= Art pipeline =

Process of creating art for a project

The art pipeline is the process of creating and implementing art for a particular project, most commonly associated with the creative process for developing video games. In an era of high-profile video games, wherein the creative energy of the teams and the budgets for projects surpass even some Hollywood blockbusters, graphics are ever-improving and an increasingly important selling point. Video game developers employ extensive teams of artists to carry a project's artistic goals through from the conceptual stage to the final release. A fully realized game asset, whether it is a character, background, building, object, or animation, is created in a deliberate process with different artists working on and contributing separate aspects in a step-by-step process to the final product. To facilitate this process, a number of software programs are marketed to developers as flexible tools for productively streamlining the transformation of elements created within a program to a fully realized game asset. These highly customizable programs allow users to apply plug-ins or add-ons to tailor the interactions each program will have with one another as an element moves along the pipeline from concept to completion.

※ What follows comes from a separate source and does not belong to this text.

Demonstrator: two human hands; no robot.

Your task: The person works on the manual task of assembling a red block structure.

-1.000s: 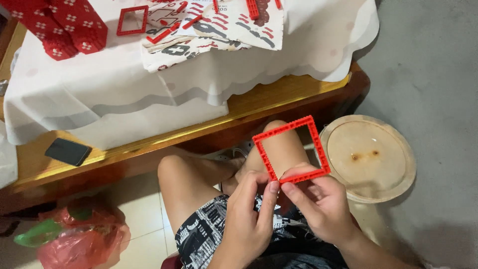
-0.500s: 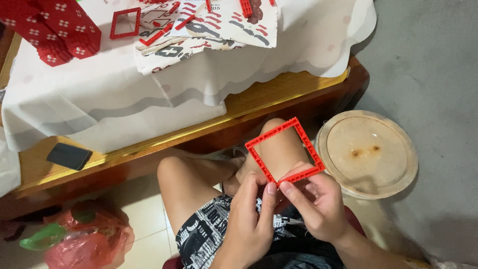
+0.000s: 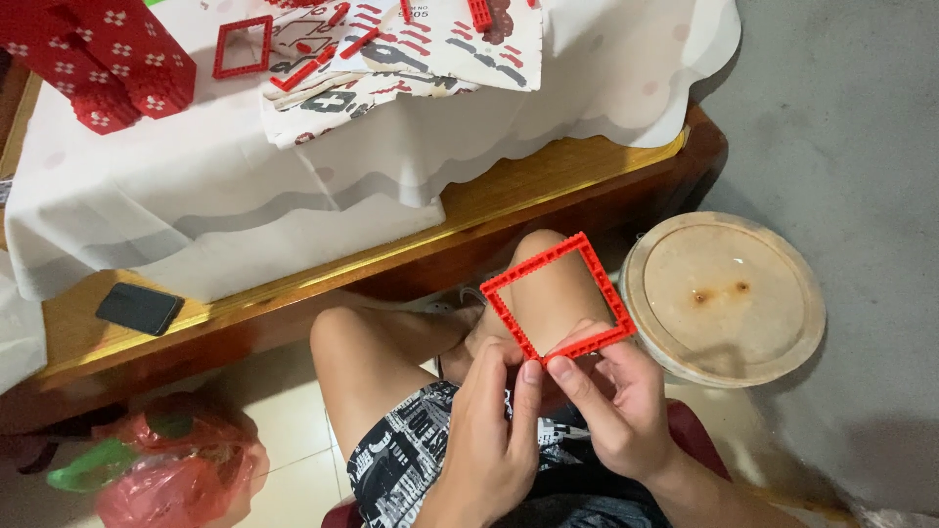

The art pipeline is basically the “production line” of video game development. It is used to describe the streamlined process of development and production. It is broken down into four major categories, each with its own very specific set of steps. The phases are concept, design, pre-production, and post production.

==Concept==
Concept is the basic idea of the game to be made, be it an original game or an addition to a pre-existing franchise. This is where developers do the brainstorming. This is also the point where an idea of varying levels of completeness can be pitched to the game developers in question.

==Design==
Design is the stage where the look, flow, and story of a game is created by planning storylines, story boards, dialogue, character designs, plot points, etc. The goal of the design stage is to assemble a coherent game. Characters are designed and developed alongside the storyline, which is dictated to create a distinct plot flow and, where the game warrants such treatment, plan for CG cutaway scenes that will provide forward momentum to the game’s story. This stage is also where the game’s overall appearance is conceptualized, providing details on how the levels look and what kind of environments will be built. Costumes, equipment, gameplay, major level goals, etc. are all decided here. Overall, this is where the substance of the game is planned before technical work on the game begins.

==Pre-Production==
Pre-Production is the stage where developers begin to build the game. Artists, programmers, technicians, producers, and directors are all involved in this stage. This is the stage that has brought rise to the new designation of “technical artists.” Artists and programmers work closely together to make sure the vision comes to life cohesively. Deviations from the original conceptualization are common here, as the team identifies which technical and artistic goals may be ineffective or impossible to execute. The outcome of pre-production is the creation of the alpha copy, an initial cut of the game that will next be sent to play testers. As the game materializes throughout this stage, the developers also work closely with marketing specialists to begin building an advertising campaign.

==Post-Production==
Post-Production is the initial testing stage of the game wherein game testers are paid to play through the alpha copy and spot obvious problem areas and glitches within the game. These 3rd party play testers focus on refining gameplay details, voicing their critiques to the developers. The play testers spend time identifying what needs fixing and reporting the bugs, so that the designers and producers may work to fix them. When the initial testing and correcting on the alpha copy is complete, the game moves to the beta copy. The beta copy is often produced in small quantities for specially selected, non-industry individuals to play through and further investigate glitches and bugs. As the beta copy is released to a wider audience outside of the industry than the alpha copy, this is often the first chance the producers gain an idea of the overall effectiveness of the game. After beta testing is complete and all major bugs have been resolved, the final, shippable copy of the game is published, ready to be sent off to general consumers.